Hidden she may be among the wax statues of the Platea Theatrum, atop a slight rise that gave her an unobstructed view of
the eastern shore and of the heart of city — whose most recent face had been overseen by the Pompeian exile Maria Vitruvia, outdoing by far the decadent Campanian metropolis for the gaudy eroticism of its architecture; the goddess Venera encouraged indulgence in carnal and sensual delights, and the architecture of her city reflected her predilections — but Dematria knew it was only a matter of time before the centurions caught her scent and hunted her down.
Dematria weighed her options. There was a chance she might survive if she went underground and lost herself among the layers of history and prehistory beneath the modern city of Venera; there was a hidden opening to the tunnels a mere hundred steps from where she stood … if she could reach it without being detected. Or she could make her way to the sacred altar where burned the goddess’s holy flames, where perhaps, with the proper ritual, Venera might grant her the divine attributes necessary to save the city, but that carried not only an increased risk of discovery but the potential of leading the enemy to the very secrets they desired to wrest from the goddess. Or Dematria could reveal her presence to the invaders and let herself be slaughtered by the changeling centurions, eliminating any danger that she might carelessly betray her city-goddess. Or the priestess could simply do nothing, stay hidden, and hope that she survive the carnage.

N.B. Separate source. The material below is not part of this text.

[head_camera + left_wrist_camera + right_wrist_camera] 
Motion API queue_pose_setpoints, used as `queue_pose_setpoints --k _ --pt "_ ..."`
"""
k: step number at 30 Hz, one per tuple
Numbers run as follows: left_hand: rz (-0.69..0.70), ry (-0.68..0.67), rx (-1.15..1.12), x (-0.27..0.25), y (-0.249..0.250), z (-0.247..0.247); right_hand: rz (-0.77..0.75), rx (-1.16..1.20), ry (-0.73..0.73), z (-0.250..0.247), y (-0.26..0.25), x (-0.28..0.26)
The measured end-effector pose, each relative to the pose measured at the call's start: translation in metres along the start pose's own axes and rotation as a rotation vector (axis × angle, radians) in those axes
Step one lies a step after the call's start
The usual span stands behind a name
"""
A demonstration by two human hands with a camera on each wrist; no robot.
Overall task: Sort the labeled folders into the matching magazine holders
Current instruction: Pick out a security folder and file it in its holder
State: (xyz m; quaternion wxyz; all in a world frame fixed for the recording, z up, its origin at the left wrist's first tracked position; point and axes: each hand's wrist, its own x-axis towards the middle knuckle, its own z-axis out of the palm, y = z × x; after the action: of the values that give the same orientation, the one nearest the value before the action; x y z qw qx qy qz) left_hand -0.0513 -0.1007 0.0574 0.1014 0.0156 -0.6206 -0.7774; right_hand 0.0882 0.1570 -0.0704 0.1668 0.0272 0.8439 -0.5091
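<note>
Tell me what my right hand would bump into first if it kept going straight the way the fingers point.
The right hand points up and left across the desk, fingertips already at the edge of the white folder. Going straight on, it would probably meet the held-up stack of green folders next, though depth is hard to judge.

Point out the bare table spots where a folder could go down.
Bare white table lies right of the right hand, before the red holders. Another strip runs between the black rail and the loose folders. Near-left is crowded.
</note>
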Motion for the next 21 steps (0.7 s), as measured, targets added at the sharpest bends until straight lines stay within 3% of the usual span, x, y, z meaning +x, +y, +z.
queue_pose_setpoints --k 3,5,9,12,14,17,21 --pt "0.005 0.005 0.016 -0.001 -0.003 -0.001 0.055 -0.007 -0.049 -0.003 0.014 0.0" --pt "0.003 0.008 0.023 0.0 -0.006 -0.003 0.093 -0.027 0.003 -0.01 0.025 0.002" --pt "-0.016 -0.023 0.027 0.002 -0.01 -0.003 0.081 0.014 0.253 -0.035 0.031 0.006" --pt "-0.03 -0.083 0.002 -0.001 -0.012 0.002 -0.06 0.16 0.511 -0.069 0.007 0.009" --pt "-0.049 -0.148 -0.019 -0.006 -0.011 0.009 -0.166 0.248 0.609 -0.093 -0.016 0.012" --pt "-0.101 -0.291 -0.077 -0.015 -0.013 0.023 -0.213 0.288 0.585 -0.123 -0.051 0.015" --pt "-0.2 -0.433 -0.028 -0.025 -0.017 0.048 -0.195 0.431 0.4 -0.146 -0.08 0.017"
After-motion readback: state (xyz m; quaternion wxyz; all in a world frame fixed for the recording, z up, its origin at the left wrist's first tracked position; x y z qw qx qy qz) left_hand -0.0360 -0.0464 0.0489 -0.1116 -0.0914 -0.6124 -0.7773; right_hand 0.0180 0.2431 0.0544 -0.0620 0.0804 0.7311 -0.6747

Or she could inhale the last of her stash, pray to Venera, and perhaps the plans of the city-goddess might then be revealed to her.
Choice was taken away from her: two of Hecate’s man-wolves were now sniffing around the piazza, converging upon her. Quickly, she snorted the rest of her vermilion, hoping at least that it would numb the pain of the inevitable brutal assault.

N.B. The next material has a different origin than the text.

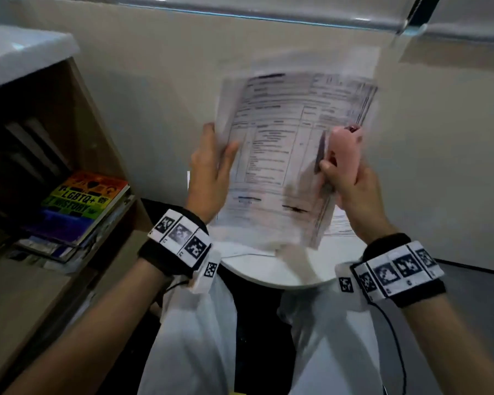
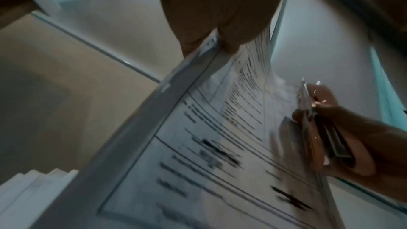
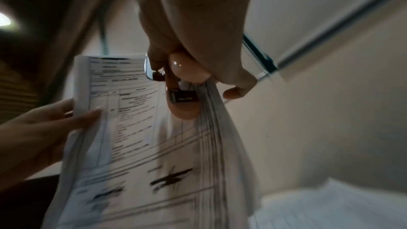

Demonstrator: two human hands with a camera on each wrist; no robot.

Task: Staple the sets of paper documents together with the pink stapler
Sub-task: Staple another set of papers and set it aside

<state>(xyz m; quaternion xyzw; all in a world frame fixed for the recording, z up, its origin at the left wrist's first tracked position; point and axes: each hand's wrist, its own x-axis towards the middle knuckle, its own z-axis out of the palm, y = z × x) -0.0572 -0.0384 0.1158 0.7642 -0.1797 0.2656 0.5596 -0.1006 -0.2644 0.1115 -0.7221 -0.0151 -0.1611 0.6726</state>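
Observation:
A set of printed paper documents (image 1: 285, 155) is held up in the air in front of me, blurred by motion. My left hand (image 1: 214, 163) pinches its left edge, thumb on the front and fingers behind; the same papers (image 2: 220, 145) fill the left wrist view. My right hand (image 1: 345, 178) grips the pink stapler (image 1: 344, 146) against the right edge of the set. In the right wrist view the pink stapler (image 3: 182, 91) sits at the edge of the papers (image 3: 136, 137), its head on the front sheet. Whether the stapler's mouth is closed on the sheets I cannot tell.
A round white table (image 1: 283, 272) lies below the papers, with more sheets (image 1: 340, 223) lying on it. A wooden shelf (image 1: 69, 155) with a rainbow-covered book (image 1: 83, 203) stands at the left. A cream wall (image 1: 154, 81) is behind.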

The heavy dose of the holy spice made her lose control of her sensory input. Dematria could barely hold on to even her sense of self. No longer aware of the material world, she was thrust into the presence of the goddess Venera, became one with the object of her worship. Dematria hoped to fathom if the goddess had any plans to save the city, but the deity — like her Earthly alter ego, the city-state that bore her name — was under attack. Venera was locked in combat with the divine she-wolf, the goddess Hecate herself. Dematria did not so much see as intuit the conflict; the gods could not be reduced to mere visual representation. Hecate remained locked in her lupine attribute, and Dematria recoiled at the savageness of the invading deity, at the assault of ethereal claws and fangs; Dematria marshalled her courage, struggled to remain calm and silent; she dared not distract her matron goddess, lest she unwittingly give an advantage to the aggressor Hecate.